Influence on other artists

The Opening of the Fifth Seal (1608–1614, oil, 225 × 193 cm., New York, Metropolitan Museum) has been suggested to be the prime source of inspiration for Picasso's Les Demoiselles d'Avignon.
Picasso's Les Demoiselles d'Avignon (1907, oil on canvas, 243.9 × 233.7 cm., New York, Museum of Modern Art) appears to have certain morphological and stylistic similarities with The Opening of the Fifth Seal.
Portrait of Jorge Manuel Theotocopoulos (1600–1605, oil on canvas, 81 × 56 cm, Museo Provincial de Bellas Artes, Seville)
The Portrait of a Painter after El Greco (1950, oil on plywood, 100.5 × 81 cm, Angela Rosengart Collection, Lucerne) is Picasso's version of the Portrait of Jorge Manuel Theotocopoulos.

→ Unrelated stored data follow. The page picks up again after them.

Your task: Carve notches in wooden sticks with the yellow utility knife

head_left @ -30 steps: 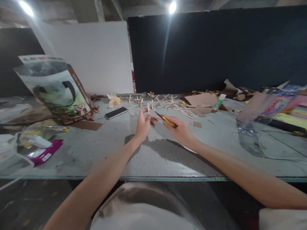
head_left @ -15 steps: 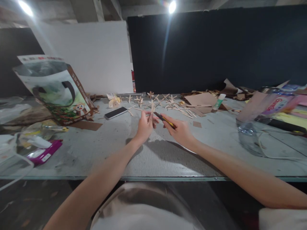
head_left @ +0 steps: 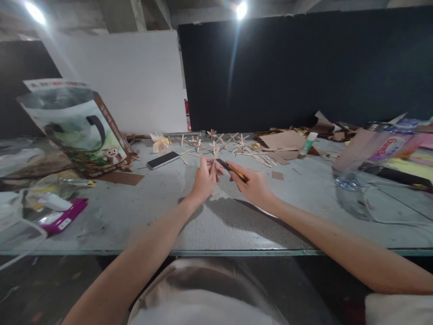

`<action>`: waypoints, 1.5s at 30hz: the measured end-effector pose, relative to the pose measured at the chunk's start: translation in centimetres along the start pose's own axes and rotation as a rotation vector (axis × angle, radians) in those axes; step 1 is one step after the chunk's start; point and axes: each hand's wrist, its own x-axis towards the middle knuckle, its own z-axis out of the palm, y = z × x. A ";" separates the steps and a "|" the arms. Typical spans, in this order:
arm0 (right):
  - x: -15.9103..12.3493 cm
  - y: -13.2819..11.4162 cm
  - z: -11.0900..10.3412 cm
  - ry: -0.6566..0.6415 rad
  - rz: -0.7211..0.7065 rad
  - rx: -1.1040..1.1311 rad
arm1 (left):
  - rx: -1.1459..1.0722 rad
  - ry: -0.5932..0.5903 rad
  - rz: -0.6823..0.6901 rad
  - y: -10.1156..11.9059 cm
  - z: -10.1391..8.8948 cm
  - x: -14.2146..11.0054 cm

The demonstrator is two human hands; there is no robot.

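Note:
Above the middle of the table, my left hand is closed on a short, flat wooden stick that points up and away from me. My right hand grips a yellow and black utility knife. The knife's dark front end reaches left, close by the stick; whether it touches the wood I cannot tell. Just beyond both hands lie several wooden sticks, some loose and some crossed into star shapes. A small square of brown cardboard rests to the right of my right hand.
A phone lies left of my hands. Further left stand a large printed bag and a purple tissue pack. Cardboard pieces and a glue stick lie at the back right, with a clear plastic bottle nearer.
My left hand has shifted slightly right, bringing the stick nearer the knife and turning it to a slant. My right hand stays almost in place, the knife tilted a little differently.

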 end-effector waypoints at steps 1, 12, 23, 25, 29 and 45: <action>0.0 0.1 0.1 0.000 -0.007 -0.008 | 0.012 -0.005 0.003 0.0 0.0 0.0; -0.2 0.0 0.3 -0.078 0.065 0.000 | 0.167 0.012 -0.036 0.3 -0.1 -0.1; -0.5 -0.7 0.5 -0.037 0.135 0.080 | 0.231 0.016 0.001 0.0 -0.1 0.2; -0.5 -0.8 0.5 -0.035 0.124 0.053 | 0.222 0.014 -0.016 0.0 -0.1 0.2; -0.4 -0.9 0.4 -0.083 0.136 0.047 | 0.207 0.007 -0.040 0.2 -0.1 0.0; -0.3 -1.8 0.5 -0.158 0.361 0.436 | 0.197 0.015 -0.035 -0.6 0.0 0.2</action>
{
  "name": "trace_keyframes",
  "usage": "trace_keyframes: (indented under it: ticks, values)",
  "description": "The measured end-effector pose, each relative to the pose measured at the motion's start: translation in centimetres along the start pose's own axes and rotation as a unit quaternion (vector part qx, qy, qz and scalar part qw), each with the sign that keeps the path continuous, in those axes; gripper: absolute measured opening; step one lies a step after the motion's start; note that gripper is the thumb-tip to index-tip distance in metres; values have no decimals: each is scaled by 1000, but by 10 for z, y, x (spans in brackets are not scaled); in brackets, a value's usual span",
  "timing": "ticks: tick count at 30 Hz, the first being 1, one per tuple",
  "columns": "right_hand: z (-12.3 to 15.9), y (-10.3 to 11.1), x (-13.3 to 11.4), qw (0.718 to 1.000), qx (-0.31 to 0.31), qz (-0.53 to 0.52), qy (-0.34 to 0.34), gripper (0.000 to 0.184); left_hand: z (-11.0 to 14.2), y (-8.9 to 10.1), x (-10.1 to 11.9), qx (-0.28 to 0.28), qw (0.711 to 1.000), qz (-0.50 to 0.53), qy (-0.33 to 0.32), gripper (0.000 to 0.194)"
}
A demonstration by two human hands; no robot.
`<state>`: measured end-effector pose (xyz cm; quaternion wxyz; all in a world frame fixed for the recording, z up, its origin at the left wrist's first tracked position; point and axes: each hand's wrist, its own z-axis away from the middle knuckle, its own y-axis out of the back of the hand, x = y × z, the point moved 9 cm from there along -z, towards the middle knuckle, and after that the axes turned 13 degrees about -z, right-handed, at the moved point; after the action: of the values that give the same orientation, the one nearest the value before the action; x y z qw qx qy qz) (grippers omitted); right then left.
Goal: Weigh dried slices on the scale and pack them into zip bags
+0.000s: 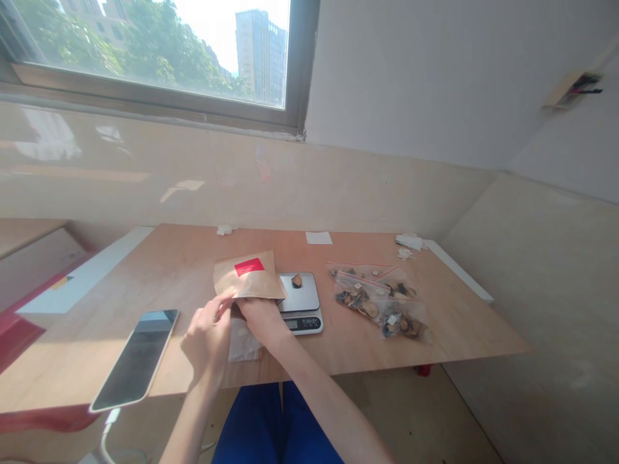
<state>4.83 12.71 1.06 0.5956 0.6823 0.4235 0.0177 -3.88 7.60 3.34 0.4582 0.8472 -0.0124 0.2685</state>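
A brown kraft paper bag (244, 278) with a red label lies tilted over the left part of a digital kitchen scale (305, 303). My left hand (207, 332) pinches the bag's near edge. Reaching into the bag's mouth is my right hand (256, 314); its fingers are hidden inside, so I cannot tell what they hold. One small dark-and-tan dried piece (296, 280) rests on the scale's metal plate. Below my hands lies a clear plastic bag (243, 341), partly covered by them.
Several clear zip bags (360, 299) of dried dark-and-tan pieces lie right of the scale. A phone (138, 357) with a white cable (110, 425) sits at the left front edge. White paper scraps (410, 241) and a white card (319, 238) lie along the table's back edge.
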Motion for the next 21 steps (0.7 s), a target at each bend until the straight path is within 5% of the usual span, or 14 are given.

El Greco's re-evaluation was not limited to scholars. According to Efi Foundoulaki, "painters and theoreticians from the beginning of the 20th century 'discovered' a new El Greco but in process they also discovered and revealed their own selves".[88] His expressiveness and colors influenced Eugène Delacroix and Édouard Manet.[89] To the Blaue Reiter group in Munich in 1912, El Greco typified that mystical inner construction that it was the task of their generation to rediscover.[90] The first painter who appears to have noticed the structural code in the morphology of the mature El Greco was Paul Cézanne, one of the forerunners of cubism.[76] Comparative morphological analyses of the two painters revealed their common elements, such as the distortion of the human body, the reddish and (in appearance only) unworked backgrounds and the similarities in the rendering of space.[91] According to Brown, "Cézanne and El Greco are spiritual brothers despite the centuries which separate them".[92] Fry observed that Cézanne drew from "his great discovery of the permeation of every part of the design with a uniform and continuous plastic theme".[93]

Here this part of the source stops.